Vivariums | Reptile Supplies | Live Food

Has anyone used this site before? Is it any good?
Am thinking of ordering some stuff from there but we are unsure if the site is reliable or not?
Thanks


----------



## Mujician (Mar 7, 2007)

I'd say so - we got stuff from there. No faffing, arrived in a few days. Ben


----------



## Willem (Apr 10, 2008)

Ok thanks mate
We been using 888reptiles.co.uk but they dont have all the items we want. Also been using petzoo.co.uk but postage and packing is expensive and livefoods.co.uk but again postage can get expensive on it!


----------



## forwantof (Feb 10, 2008)

I've used swell a few times and havent had any problems whatsoever - everything arrived quickly too!


----------



## Lowenna (Feb 6, 2007)

Hi Willem

Our postage was a bit on the steep side wasn't it. I've recently reduced our standard next day delivery from £6.99 to £5.88. Probably still not the cheapest but it's what it costs us to send stuff by next day courier.

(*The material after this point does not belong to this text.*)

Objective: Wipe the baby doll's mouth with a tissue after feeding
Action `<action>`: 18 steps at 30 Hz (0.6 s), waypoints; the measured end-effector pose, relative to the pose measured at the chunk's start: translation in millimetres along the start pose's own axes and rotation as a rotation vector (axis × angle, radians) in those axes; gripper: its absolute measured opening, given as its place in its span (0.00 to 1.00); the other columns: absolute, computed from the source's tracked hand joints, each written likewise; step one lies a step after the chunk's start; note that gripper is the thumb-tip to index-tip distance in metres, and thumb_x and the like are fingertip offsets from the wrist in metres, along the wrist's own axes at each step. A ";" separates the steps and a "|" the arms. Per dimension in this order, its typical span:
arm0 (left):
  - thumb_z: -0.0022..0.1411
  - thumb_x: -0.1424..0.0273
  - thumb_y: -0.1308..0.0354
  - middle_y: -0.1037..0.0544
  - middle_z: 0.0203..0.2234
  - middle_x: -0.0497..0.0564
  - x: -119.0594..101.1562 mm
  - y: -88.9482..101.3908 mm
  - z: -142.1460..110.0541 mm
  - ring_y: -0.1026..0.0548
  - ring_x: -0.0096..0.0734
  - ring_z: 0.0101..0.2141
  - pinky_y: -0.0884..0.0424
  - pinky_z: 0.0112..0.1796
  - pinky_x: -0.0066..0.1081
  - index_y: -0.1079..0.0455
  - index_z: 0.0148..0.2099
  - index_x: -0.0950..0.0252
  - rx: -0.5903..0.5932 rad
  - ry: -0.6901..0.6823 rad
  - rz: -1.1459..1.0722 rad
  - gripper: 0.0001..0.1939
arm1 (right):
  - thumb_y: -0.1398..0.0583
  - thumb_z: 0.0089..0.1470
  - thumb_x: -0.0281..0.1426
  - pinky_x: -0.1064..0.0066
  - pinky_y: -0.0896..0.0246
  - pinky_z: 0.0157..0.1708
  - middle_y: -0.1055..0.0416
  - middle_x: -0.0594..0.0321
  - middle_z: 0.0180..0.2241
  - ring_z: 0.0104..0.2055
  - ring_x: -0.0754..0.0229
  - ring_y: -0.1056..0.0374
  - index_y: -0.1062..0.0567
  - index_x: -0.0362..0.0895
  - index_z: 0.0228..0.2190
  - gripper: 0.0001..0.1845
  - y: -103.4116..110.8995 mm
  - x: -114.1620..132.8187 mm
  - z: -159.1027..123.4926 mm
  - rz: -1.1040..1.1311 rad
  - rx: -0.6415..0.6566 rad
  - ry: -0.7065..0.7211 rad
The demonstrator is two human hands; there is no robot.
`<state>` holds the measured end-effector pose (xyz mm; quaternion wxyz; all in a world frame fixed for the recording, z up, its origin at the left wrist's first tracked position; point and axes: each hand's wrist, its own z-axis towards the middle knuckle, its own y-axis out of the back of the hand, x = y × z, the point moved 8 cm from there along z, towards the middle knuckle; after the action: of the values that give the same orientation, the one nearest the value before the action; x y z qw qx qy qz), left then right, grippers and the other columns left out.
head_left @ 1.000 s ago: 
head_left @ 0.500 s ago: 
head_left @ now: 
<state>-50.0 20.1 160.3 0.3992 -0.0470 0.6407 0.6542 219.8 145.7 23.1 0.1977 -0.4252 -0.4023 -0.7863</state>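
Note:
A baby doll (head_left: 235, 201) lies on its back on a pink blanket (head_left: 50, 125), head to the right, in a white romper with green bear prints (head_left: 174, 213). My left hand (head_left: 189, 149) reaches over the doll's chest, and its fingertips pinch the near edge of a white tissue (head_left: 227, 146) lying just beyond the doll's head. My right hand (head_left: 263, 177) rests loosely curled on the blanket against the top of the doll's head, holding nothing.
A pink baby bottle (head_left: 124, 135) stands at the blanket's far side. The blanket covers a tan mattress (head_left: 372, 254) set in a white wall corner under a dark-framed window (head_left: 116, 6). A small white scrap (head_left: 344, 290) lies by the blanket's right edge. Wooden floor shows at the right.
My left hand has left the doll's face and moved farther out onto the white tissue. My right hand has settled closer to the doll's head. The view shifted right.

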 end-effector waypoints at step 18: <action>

Do we stock all the items you want Willem? If not please let me know, as I'm in the process of adding products to the website, if there's something in particular that you want I'd be glad to add it to the site just for you. Hopefully one day we'll have our full range of products on the site, we're getting there slowly but surely!

Thanks


----------



## ferretlad (Mar 6, 2008)

I use swell all the time, great people to deal with.


----------



## SiLvEr_SnAkE (Mar 1, 2008)

I've used Swell for a lot of stuff...
It can sometimes take a couple of days or a nudge for them to answer support emails. But when they do answer emails they are very helpful.

I've also used Pet Zoo mentioned above and will be using them again in the future.


----------